* Instructions for the task
Count the lines below that contain the word "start", and give only that number.
+ + + + + + +
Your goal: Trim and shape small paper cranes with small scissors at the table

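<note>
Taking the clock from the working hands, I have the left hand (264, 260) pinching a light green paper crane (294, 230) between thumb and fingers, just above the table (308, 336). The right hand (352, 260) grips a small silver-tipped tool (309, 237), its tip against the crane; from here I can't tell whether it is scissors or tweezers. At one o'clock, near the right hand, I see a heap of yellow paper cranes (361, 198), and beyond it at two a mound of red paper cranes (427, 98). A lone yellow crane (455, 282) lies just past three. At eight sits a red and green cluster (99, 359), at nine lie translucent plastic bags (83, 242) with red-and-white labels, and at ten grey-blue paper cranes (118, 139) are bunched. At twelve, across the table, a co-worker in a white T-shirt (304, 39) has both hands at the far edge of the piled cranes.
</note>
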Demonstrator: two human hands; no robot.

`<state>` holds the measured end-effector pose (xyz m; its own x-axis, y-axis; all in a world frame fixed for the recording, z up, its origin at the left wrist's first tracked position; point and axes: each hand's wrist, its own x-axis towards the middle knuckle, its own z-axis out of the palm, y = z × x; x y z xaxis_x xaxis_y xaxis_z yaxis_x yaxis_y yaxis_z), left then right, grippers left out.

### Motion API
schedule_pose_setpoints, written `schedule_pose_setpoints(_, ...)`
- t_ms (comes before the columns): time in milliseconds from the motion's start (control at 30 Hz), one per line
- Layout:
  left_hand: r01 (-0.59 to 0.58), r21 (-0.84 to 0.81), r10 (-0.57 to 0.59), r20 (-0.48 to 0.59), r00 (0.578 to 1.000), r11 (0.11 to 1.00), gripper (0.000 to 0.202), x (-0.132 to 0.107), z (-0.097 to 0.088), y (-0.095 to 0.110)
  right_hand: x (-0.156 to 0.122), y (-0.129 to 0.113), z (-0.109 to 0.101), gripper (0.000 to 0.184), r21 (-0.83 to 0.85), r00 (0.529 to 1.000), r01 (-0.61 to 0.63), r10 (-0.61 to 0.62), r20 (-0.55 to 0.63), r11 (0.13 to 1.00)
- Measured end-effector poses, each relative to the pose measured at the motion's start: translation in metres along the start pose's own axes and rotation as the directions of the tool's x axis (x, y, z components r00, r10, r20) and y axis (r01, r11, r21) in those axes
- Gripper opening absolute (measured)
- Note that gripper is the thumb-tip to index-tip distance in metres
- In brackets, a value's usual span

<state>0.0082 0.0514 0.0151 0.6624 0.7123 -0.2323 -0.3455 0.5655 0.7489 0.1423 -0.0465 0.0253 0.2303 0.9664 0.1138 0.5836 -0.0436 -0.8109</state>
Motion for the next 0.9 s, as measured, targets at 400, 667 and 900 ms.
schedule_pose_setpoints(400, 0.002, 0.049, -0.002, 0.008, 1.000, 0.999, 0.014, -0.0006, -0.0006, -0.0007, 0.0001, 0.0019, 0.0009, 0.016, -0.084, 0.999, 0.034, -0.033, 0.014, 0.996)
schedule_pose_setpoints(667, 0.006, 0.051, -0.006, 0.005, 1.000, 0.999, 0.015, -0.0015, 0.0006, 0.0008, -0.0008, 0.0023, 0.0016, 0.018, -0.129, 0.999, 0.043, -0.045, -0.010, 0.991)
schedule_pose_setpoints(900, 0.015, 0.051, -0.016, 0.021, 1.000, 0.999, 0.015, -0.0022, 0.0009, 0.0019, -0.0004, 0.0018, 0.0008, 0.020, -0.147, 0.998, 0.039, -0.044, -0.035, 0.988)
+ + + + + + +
* Solved exercise
2